Il résulte de ce qui précède que la marque contestée doit être rejetée pour les produits et services jugés identiques ou similaires à différents degrés à ceux de la marque antérieure.
Les autres services contestés ne sont pas similaires. L’identité ou la similitude des produits et services étant une condition nécessaire à l’application de l’article 8, paragraphe 1, point b), du RMUE, l’opposition fondée sur cet article et dirigée contre ces services ne saurait être accueillie.
L’opposante a également fondé son opposition sur les marques antérieures suivantes:
L’enregistrement polonais no Z 511 957 ( marque figurative);
L’enregistrement de la marque de l’Union européenne no 6 485 205 (marque figurative);
L’enregistrement de la marque de l’Union européenne no 18 043 043 (marque figurative).

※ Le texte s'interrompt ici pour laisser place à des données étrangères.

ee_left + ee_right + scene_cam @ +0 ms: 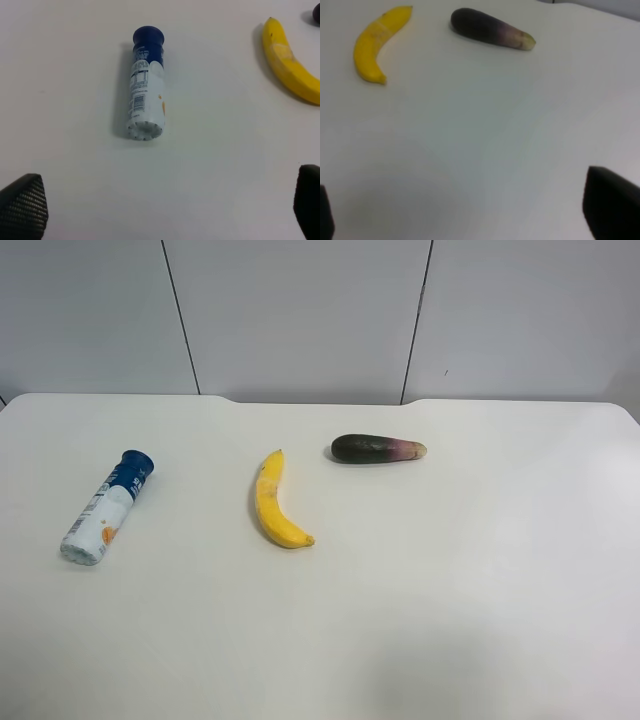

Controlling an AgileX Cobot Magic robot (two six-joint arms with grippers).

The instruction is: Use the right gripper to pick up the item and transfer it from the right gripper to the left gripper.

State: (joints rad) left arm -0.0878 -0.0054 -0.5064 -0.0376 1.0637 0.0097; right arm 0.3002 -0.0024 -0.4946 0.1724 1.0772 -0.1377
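Observation:
The item, a white bottle (107,507) with a dark blue cap, lies on its side on the white table (480,570) at the exterior high view's left. It also shows in the left wrist view (146,97), base towards the camera, ahead of my left gripper (165,212). The left gripper's two fingertips (22,205) stand far apart, open and empty. My right gripper (470,220) is open and empty too, with its fingertips (612,205) at the frame's corners over bare table. The bottle is out of the right wrist view. Neither arm shows in the exterior high view.
A yellow banana (272,502) lies near the table's middle; it also shows in the right wrist view (375,45) and the left wrist view (292,62). A dark purple eggplant (377,448) lies behind it, also in the right wrist view (490,29). A grey panelled wall (300,310) stands behind the table.

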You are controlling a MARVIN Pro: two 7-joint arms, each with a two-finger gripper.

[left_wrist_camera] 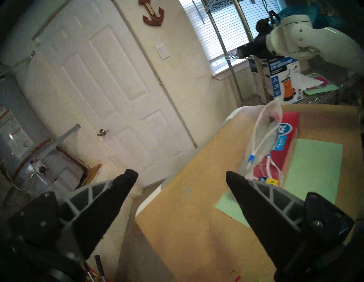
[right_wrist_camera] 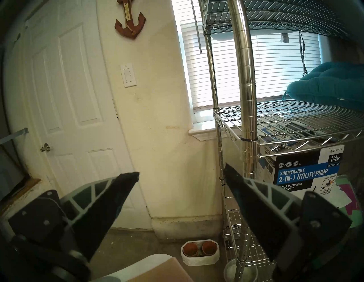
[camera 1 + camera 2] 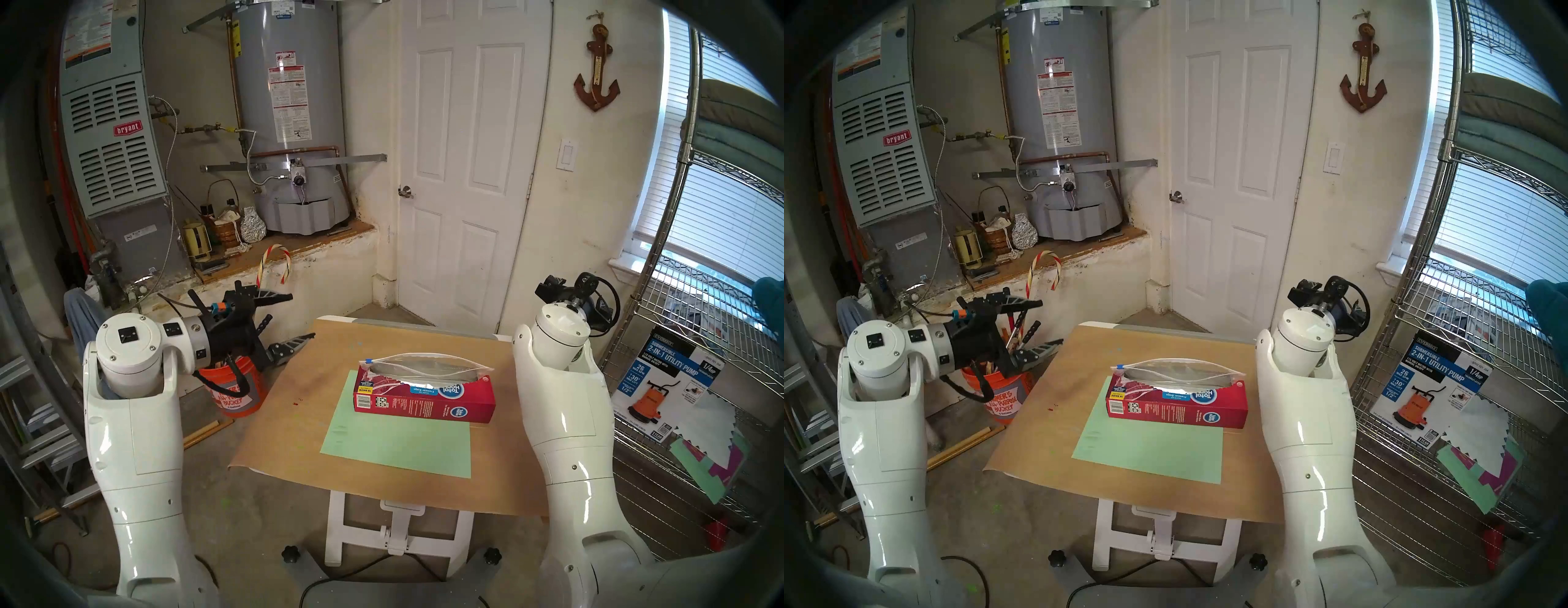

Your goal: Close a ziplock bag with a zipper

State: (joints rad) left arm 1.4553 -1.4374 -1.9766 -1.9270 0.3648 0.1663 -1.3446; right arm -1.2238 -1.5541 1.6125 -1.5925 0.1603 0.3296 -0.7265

Étant donné que ces marques couvrent la même gamme de produits et services ou une gamme plus restreinte de produits et services, le résultat ne saurait être différent en ce qui concerne les services pour lesquels l’opposition a déjà été rejetée. Par conséquent, il n’existe pas de risque de confusion en ce qui concerne ces services.
FRAIS
Conformément à l’article 109, paragraphe 1, du RMUE, la partie perdante dans une procédure d’opposition doit supporter les taxes et frais exposés par l’autre partie. Conformément à l’article 109, paragraphe 3, du RMUE, dans la mesure où les parties succombent respectivement sur un ou plusieurs chefs, ou dans la mesure où l’équité l’exige, la division d’opposition décide d’une répartition différente des frais.
Décision sur l’opposition no B 3 132 919 Page sur 10 10
Étant donné que l’opposition n’est accueillie que pour une partie des produits et services contestés, les deux parties succombent respectivement sur un ou plusieurs chefs. Par conséquent, chaque partie doit supporter ses propres dépens.
De la division d’opposition
Irene Gabriele María Aránzazu MARUGÁN MARÍN SPINA ALASSUJETTIE GANDÍA SELLENS
Conformément à l’article 67 du RMUE, toute partie peut recourir contre cette décision pour autant que cette dernière n’ait pas fait droit à ses prétentions. Conformément à l’article 68 du RMUE, le recours doit être formé par écrit auprès de l’Office dans un délai de deux mois à compter du jour de la notification de la présente décision. L’acte de recours est déposé dans la langue de procédure de la décision attaquée. En outre, un mémoire exposant les motifs du recours doit être déposé par écrit dans un délai de quatre mois à compter de cette date. Le recours n’est considéré comme formé qu’après paiement de la taxe de recours d’un montant de 720 EUR.